**WORK TO BE COMPLETED**
The required result is every line of the records that includes "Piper".

=== Begin Enclosure ===

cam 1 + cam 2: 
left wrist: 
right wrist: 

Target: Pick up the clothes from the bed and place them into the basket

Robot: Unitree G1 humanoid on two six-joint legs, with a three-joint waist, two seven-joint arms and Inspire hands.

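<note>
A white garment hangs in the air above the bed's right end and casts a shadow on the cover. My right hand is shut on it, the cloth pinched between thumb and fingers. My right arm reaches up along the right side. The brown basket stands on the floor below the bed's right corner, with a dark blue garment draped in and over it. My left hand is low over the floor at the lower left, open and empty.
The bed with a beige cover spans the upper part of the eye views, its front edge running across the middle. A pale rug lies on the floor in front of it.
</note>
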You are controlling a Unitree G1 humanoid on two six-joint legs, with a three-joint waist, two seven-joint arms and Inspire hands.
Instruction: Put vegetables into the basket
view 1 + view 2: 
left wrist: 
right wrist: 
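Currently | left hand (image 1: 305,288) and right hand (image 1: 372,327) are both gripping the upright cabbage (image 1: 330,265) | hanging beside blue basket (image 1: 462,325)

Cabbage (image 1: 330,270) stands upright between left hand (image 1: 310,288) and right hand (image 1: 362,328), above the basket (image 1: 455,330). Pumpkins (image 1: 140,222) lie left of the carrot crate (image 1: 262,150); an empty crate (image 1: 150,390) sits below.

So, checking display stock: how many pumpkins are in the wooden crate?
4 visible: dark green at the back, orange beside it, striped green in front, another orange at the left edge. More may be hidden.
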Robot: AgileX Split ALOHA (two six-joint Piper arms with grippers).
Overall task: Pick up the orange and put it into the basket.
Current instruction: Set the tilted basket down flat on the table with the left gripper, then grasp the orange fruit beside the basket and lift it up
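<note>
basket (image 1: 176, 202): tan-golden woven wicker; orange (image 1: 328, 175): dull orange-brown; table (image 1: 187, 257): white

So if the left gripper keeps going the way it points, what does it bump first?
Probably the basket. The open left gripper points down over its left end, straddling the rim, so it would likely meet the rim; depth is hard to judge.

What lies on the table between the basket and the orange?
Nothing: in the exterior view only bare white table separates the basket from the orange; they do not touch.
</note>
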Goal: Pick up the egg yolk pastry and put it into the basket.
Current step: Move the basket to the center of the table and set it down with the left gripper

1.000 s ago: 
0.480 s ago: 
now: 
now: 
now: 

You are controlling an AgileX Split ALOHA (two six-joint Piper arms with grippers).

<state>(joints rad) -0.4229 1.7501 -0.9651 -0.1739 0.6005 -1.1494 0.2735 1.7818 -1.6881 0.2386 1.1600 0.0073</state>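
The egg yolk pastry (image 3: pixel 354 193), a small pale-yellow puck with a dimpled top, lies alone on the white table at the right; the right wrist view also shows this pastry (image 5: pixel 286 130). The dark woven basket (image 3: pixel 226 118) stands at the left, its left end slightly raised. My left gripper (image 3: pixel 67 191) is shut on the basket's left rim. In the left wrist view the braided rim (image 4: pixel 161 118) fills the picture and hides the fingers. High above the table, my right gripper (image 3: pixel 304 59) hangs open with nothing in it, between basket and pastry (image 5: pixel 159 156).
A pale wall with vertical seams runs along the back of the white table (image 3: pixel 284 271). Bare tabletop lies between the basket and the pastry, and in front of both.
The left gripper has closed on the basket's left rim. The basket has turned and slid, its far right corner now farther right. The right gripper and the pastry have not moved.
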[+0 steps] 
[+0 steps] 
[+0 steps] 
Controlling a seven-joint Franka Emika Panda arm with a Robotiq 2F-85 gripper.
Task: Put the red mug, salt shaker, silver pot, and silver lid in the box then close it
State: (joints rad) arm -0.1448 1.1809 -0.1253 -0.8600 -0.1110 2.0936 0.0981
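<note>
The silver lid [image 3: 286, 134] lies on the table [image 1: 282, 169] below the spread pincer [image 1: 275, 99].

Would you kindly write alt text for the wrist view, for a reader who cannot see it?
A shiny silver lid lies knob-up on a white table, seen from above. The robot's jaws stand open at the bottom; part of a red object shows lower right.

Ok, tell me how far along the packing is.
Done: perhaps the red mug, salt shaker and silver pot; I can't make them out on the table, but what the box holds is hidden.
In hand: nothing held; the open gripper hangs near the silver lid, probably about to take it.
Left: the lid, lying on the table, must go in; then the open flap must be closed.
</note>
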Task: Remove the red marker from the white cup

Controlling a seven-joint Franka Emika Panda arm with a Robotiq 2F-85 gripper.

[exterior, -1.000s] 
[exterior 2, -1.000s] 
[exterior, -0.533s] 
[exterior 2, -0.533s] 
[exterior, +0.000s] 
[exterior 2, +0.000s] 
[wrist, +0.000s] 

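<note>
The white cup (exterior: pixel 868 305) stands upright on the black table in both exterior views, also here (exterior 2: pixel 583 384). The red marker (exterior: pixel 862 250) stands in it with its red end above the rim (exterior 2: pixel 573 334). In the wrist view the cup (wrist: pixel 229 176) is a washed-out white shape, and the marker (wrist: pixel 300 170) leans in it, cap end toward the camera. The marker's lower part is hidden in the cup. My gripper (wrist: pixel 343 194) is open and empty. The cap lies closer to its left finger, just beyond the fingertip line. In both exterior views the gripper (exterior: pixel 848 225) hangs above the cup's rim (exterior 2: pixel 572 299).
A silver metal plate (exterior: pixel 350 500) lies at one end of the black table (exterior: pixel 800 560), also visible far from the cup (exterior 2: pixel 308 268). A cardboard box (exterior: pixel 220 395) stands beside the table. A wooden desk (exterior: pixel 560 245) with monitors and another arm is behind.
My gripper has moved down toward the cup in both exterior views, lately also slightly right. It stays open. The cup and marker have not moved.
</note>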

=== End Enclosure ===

**EXPECTED OUTPUT**
Robot: AgileX Split ALOHA (two six-joint Piper arms with grippers).
You are controlling an AgileX Split ALOHA (two six-joint Piper arms with grippers).

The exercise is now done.